* EXERCISE PROMPT
Repeat the material in full. Keep every line exactly as it is.
|---|
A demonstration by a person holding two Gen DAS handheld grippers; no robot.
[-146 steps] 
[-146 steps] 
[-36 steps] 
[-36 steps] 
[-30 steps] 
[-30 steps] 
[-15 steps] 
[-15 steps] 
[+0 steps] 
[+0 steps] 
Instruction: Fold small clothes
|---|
* TASK OUTPUT
A demonstration by a person holding two Gen DAS handheld grippers; no robot.
[-146 steps] 
[-146 steps] 
[-36 steps] 
[-36 steps] 
[-30 steps] 
[-30 steps] 
[-15 steps] 
[-15 steps] 
[+0 steps] 
[+0 steps] 
Instruction: Fold small clothes

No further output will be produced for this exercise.